On the Genealogy of Morals (1887) is a book about the history of ethics and about interpretation

Nietzsche genealogy of morals essay 2 section 12 - aqotwf …

This survey hits only a few highlights of Nietzsche’sfar-reaching critique of traditional moral and religious values, whichextends to many other moral ideas (e.g., sin, otherworldlytranscendence, the doctrine of free will, the value of selflessness,anti-sensualist moral outlooks, and more). For him, however, humanbeings remain valuing creatures in the last analysis. It follows thatno critique of traditional values could be practically effectivewithout suggesting replacement values capable of meeting ourneeds as valuers (see GS 347; Anderson 2009, esp. at225–7). Nietzsche thought it was the job of philosophers tocreate such values (BGE 211), so readers have long andrightly expected to find an account of value creation in hisworks.
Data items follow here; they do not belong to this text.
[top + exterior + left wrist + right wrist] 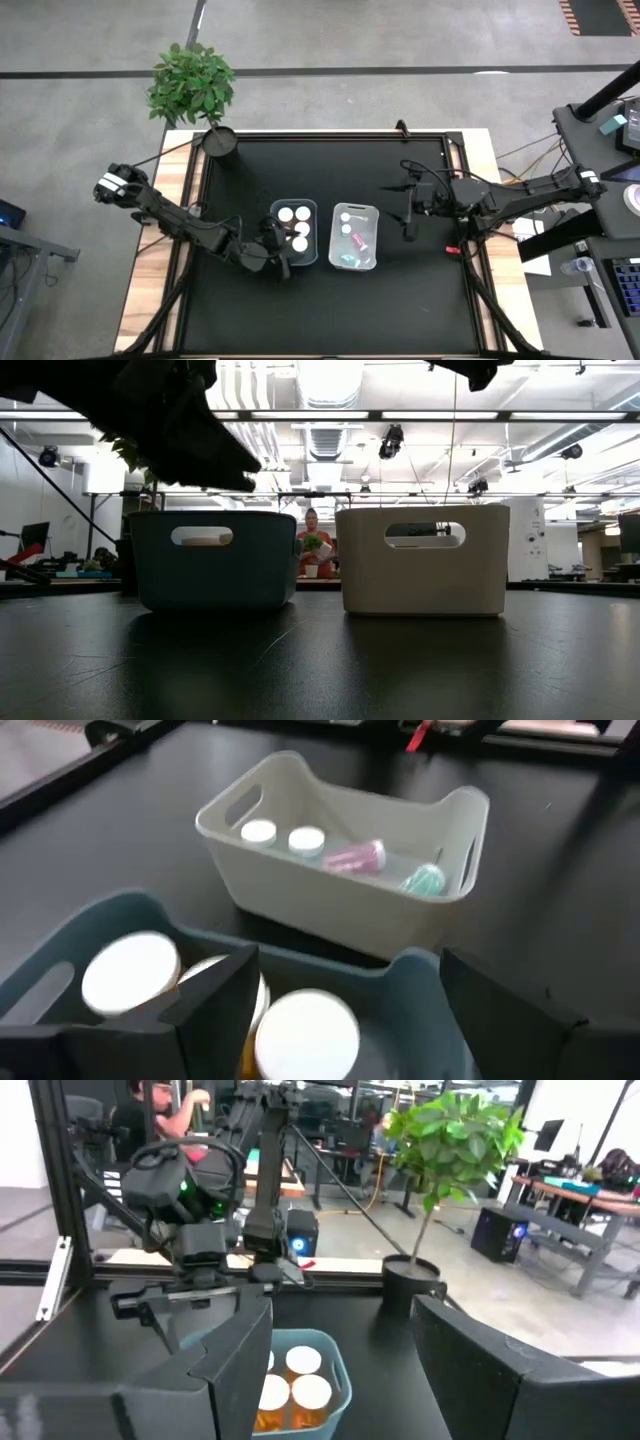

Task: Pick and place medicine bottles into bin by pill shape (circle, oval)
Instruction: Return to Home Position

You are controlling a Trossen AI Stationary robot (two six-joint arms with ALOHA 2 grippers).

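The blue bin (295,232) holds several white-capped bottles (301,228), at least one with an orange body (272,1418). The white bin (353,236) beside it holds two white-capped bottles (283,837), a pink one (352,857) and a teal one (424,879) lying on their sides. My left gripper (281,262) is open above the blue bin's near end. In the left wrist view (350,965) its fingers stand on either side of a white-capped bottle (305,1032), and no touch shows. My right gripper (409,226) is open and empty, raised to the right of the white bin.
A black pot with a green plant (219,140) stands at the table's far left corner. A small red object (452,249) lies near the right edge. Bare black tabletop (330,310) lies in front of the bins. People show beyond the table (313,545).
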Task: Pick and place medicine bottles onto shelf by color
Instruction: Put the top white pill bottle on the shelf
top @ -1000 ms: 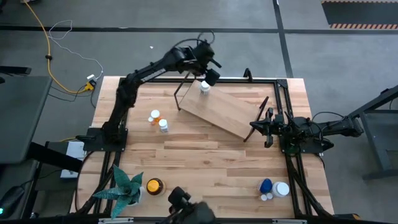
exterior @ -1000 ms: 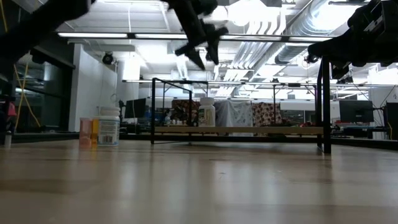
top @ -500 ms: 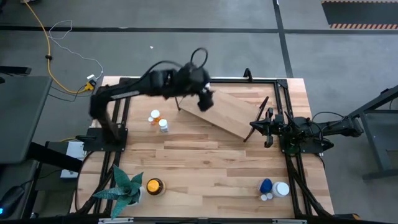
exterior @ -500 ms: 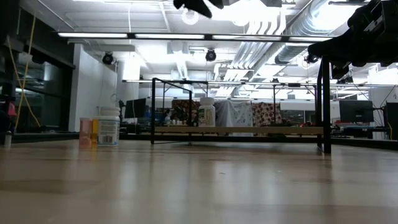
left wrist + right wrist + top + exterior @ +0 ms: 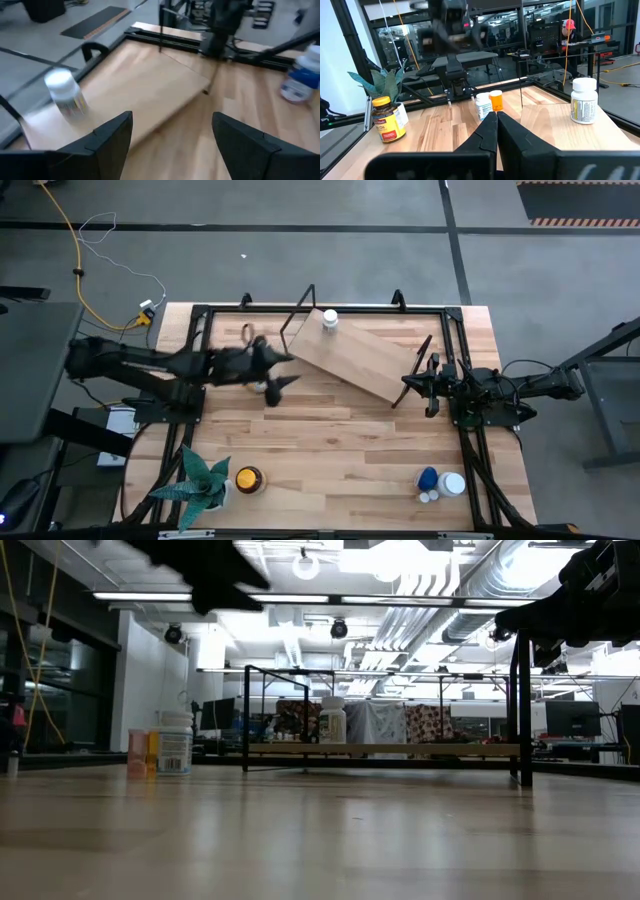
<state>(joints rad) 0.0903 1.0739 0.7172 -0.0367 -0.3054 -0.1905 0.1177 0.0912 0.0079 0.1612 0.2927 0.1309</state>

Published: 8 Dec 2008 On the Genealogy of Morals, part 7: Nietzsche contra dogma

nietzsche on the genealogy of morals first essay

As Reginster (2006: 222–7) observes, it is more difficult toexplain the role of the third constraint, eternity. It isnevertheless clear that it does make a practical difference: to put asharp point on it, return to Clark’s marriage analogy; one mightwell be very happy to live one’s marriage again (once, or twice,or even many times), but still prefer some variation in spousalarrangements over the course of eternity—indeed, Milan Kundera(1991) seems to be putting his character Agnes in something like thatsituation in his use of the Nietzschean thought experiment early on inImmortality. Reginster proposes that the eternity constraintis meant to reinforce the idea that the thought experiment calls foran especially wholehearted form ofaffirmation—joy—whose strength is measured by theinvolvement of a wish that our essentially finite lives could beeternal. More modestly, one might think that Nietzsche considered itimportant to rule out as insufficient a particular kind ofconditional affirmation, which is suggested by the Christianeschatological context, and which would leave in place the judgmentthat earthly human life carries intrinsically negative value. Afterall, the devout Christian might affirm her earthly life as a testof faith, which is to be redeemed by an eternal heavenly rewardshould one pass that test—all the while retaining her commitmentthat, considered by itself, earthly life is a sinful condition to berejected. Imagining that my finite life recurs eternallyblocks this avenue (and returns the focus of assessment to the finitefeatures of real life) by supposing that there will never be a pointat which one could pretend that finite life is once and for all“over and done with” (Anderson 2005: 198, 203; 2009:237–8).